Work order:
Provide an exact copy of the data, excluding the images.

Collected material:
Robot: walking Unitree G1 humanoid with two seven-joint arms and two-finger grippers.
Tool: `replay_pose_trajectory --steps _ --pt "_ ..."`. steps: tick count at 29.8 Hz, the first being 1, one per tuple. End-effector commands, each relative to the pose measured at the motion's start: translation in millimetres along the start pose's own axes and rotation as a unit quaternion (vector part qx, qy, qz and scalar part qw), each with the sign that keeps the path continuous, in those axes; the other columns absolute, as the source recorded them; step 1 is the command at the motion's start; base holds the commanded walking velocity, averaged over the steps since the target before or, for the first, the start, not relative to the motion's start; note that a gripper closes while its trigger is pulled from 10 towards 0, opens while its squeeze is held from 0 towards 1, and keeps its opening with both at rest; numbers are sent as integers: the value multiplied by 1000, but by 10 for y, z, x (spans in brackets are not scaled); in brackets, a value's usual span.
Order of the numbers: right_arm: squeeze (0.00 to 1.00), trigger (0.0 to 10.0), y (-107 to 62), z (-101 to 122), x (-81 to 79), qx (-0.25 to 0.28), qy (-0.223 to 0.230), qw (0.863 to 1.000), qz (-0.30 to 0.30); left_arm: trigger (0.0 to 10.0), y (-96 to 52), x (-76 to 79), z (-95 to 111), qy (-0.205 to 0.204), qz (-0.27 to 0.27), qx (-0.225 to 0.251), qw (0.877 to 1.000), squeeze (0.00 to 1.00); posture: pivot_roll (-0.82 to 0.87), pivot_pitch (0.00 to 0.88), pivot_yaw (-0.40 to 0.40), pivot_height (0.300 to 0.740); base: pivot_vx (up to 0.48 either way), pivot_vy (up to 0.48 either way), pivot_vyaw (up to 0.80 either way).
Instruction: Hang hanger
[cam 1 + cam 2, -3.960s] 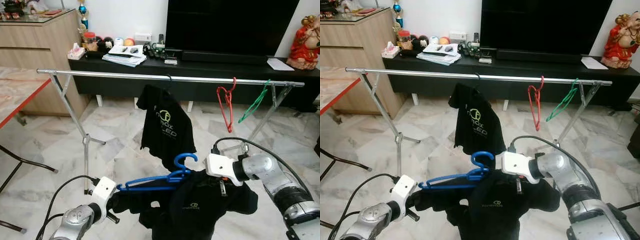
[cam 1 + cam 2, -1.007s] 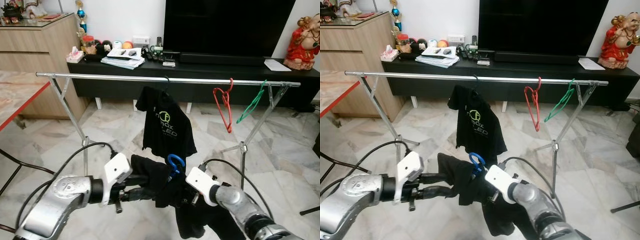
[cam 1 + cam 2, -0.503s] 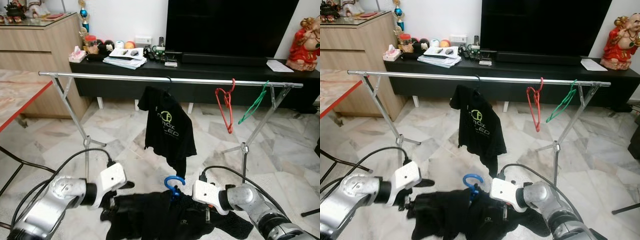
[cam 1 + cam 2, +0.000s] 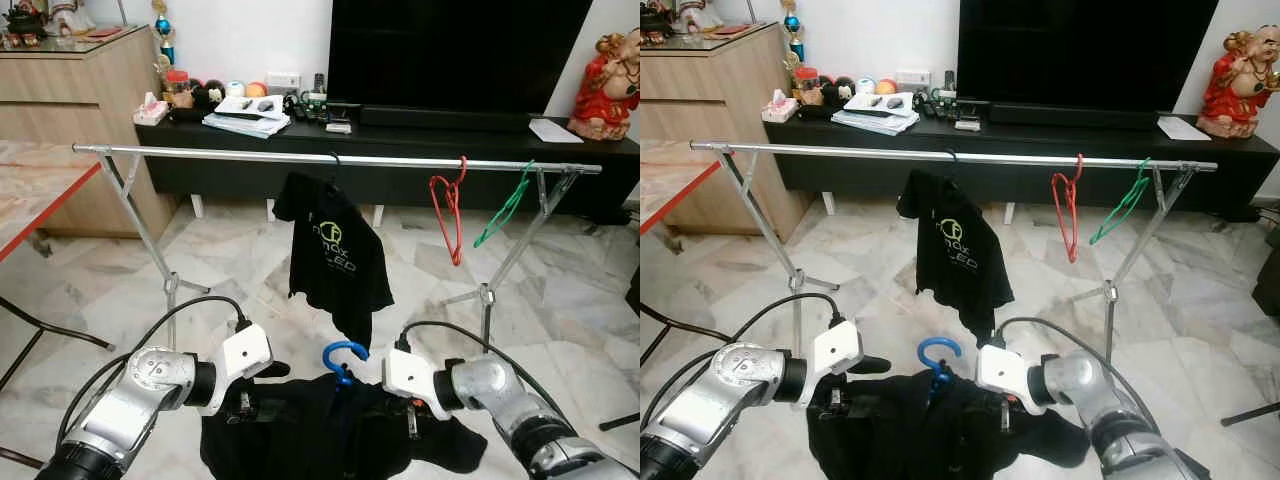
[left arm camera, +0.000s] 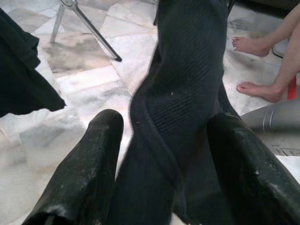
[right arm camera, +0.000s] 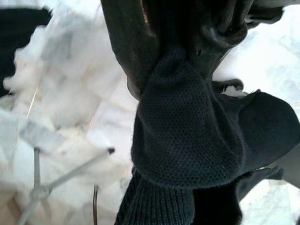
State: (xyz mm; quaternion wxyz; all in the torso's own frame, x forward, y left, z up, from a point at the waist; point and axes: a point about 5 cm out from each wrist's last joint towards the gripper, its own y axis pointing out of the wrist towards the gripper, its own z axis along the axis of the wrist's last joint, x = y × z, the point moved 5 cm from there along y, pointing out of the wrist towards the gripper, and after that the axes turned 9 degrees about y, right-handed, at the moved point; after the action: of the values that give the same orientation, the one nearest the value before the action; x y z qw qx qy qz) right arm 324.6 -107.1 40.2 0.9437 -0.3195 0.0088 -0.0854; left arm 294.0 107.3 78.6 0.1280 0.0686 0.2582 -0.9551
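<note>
Shirt (image 4: 330, 430) and blue hanger (image 4: 340, 362) have come up a little from where they were half a second ago, but they are lower than a second ago. The left gripper (image 4: 250, 405) has cloth between its fingers (image 5: 84, 168); they look apart, so I cannot tell if they grip. The right gripper (image 4: 410, 415) pinches cloth in its fingers (image 6: 129, 47). The rail (image 4: 250, 156) is well above, with room at its left end. I think the lift must go higher.

TV (image 4: 470, 50), statue (image 4: 605, 72), wood cabinet (image 4: 75, 110)
</note>
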Motion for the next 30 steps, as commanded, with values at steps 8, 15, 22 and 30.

Exercise output:
Robot: walking Unitree G1 humanoid with two seven-joint arms and two-finger grippers.
Tool: `replay_pose_trajectory --steps _ --pt "_ ..."`. steps: tick count at 29.8 Hz, the first being 1, one per tuple. End-effector commands, each relative to the pose measured at the motion's start: translation in millimetres along the start pose's own axes and rotation as a unit quaternion (vector part qx, qy, qz and scalar part qw), each with the sign that keeps the path continuous, in those axes; the other columns absolute, as the source recorded them; step 1 is the command at the motion's start; base holds the commanded walking velocity, averaged over the steps since the target before or, for the first, the start, not relative to the motion's start; note that a gripper closes while its trigger is pulled from 10 towards 0, opens while its squeeze is held from 0 towards 1, and keeps its opening with both at rest; numbers are sent as integers: the value multiplied by 1000, but by 10 for y, z, x (spans in brackets are not scaled); in brackets, a value's usual span.
Order of the numbers: right_arm: squeeze (0.00 to 1.00), trigger (0.0 to 10.0), y (-107 to 62), z (-101 to 122), x (-81 to 79), qx (-0.25 to 0.28), qy (-0.223 to 0.230), qw (0.863 to 1.000), qz (-0.30 to 0.30); left_arm: trigger (0.0 to 10.0), y (-96 to 52), x (-76 to 79), z (-95 to 111), qy (-0.205 to 0.204), qz (-0.27 to 0.27), qx (-0.225 to 0.251), qw (0.877 to 1.000), squeeze (0.00 to 1.00); posture: pivot_roll (-0.82 to 0.87), pivot_pitch (0.00 to 0.88), pivot_yaw (-0.40 to 0.40), pivot_height (0.300 to 0.740); base: pivot_vx (up to 0.48 either way), pivot_vy (up to 0.48 either way), pivot_vyaw (up to 0.80 either way).
Instruction: Hang hanger
[cam 1 + cam 2, -3.960s] 
[cam 1 + cam 2, -1.007s] 
[cam 1 + cam 2, -0.503s] 
[cam 1 + cam 2, +0.000s] 
[left arm camera, +0.000s] 
[right arm camera, +0.000s] 
State: (xyz mm; quaternion wxyz; all in the torso's own frame, x forward, y left, z up, from a point at the waist; point and axes: a point about 5 cm out from each wrist's last joint towards the gripper, its own y axis pointing out of the wrist towards the gripper, its own z axis along the axis of the wrist's last joint, x = y × z, the point moved 5 cm from there along y, pointing out of the wrist towards the gripper, and after that the axes turned 9 degrees about y, right-handed, at the moved point; after the action: of the values that give the same orientation, the one nearest the value before the action; x y z qw qx qy qz) right arm 324.6 -107.1 40.2 0.9437 -0.3195 0.0088 -0.0854; left arm 294.0 107.3 78.6 0.1280 0.0686 0.2582 -0.9551
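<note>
Shirt (image 4: 330, 430) and blue hanger (image 4: 340, 362) have come up a little from where they were half a second ago, but they are lower than a second ago. The left gripper (image 4: 250, 405) has cloth between its fingers (image 5: 84, 168); they look apart, so I cannot tell if they grip. The right gripper (image 4: 410, 415) pinches cloth in its fingers (image 6: 129, 47). The rail (image 4: 250, 156) is well above, with room at its left end. I think the lift must go higher.

TV (image 4: 470, 50), statue (image 4: 605, 72), wood cabinet (image 4: 75, 110)
</note>
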Motion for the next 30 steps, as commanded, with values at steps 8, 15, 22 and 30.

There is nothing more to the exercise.